# DESCRIPTION OF THE TASK
Repeat exactly, and only, the lines of the entries below from the one with "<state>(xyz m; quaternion" through the one with "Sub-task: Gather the", both ends included.

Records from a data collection
-- Opening Marker --
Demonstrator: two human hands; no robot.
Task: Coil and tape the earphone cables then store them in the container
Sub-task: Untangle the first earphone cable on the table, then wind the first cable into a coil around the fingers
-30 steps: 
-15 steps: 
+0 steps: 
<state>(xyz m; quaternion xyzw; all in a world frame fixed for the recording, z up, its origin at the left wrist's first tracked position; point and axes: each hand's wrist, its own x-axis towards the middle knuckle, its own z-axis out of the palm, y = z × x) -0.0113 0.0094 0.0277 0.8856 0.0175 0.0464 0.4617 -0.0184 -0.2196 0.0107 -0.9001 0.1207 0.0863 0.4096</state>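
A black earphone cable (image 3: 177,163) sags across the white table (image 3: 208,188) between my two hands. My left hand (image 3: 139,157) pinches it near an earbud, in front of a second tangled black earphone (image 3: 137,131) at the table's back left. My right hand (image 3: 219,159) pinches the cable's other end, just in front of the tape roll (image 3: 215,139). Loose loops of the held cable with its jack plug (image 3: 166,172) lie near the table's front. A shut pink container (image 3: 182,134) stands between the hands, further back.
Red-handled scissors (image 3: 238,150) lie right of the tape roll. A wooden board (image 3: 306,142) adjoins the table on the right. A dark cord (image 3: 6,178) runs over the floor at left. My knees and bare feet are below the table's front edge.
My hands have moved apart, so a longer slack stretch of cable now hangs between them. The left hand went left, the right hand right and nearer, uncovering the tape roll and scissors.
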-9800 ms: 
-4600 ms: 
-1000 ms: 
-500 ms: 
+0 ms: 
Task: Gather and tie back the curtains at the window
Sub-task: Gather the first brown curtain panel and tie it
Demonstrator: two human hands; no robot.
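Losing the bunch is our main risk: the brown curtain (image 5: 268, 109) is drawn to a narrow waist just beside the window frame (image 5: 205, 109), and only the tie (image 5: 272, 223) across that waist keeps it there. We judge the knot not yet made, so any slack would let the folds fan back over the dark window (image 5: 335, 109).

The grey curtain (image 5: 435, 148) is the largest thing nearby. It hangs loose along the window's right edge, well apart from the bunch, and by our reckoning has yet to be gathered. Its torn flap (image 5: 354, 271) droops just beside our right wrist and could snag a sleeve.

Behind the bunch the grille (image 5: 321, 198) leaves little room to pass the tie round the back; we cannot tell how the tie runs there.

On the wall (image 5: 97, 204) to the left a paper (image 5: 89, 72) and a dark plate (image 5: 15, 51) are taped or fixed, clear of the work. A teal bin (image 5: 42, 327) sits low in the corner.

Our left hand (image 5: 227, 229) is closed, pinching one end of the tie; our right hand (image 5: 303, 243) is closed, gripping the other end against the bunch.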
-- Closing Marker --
# SOLVED PROBLEM
<state>(xyz m; quaternion xyzw; all in a world frame fixed for the recording, z up, its origin at the left wrist's first tracked position; point and axes: each hand's wrist, its own x-axis towards the middle knuckle, its own z-axis out of the palm, y = z × x) -0.0113 0.0094 0.0277 0.8856 0.0175 0.0464 0.4617 -0.0184 -0.2196 0.0107 -0.9001 0.1207 0.0863 0.4096</state>
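A black earphone cable (image 3: 177,163) sags across the white table (image 3: 208,188) between my two hands. My left hand (image 3: 139,157) pinches it near an earbud, in front of a second tangled black earphone (image 3: 137,131) at the table's back left. My right hand (image 3: 219,159) pinches the cable's other end, just in front of the tape roll (image 3: 215,139). Loose loops of the held cable with its jack plug (image 3: 166,172) lie near the table's front. A shut pink container (image 3: 182,134) stands between the hands, further back.
Red-handled scissors (image 3: 238,150) lie right of the tape roll. A wooden board (image 3: 306,142) adjoins the table on the right. A dark cord (image 3: 6,178) runs over the floor at left. My knees and bare feet are below the table's front edge.
My hands have moved apart, so a longer slack stretch of cable now hangs between them. The left hand went left, the right hand right and nearer, uncovering the tape roll and scissors.
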-9800 ms: 
-4600 ms: 
-1000 ms: 
-500 ms: 
+0 ms: 
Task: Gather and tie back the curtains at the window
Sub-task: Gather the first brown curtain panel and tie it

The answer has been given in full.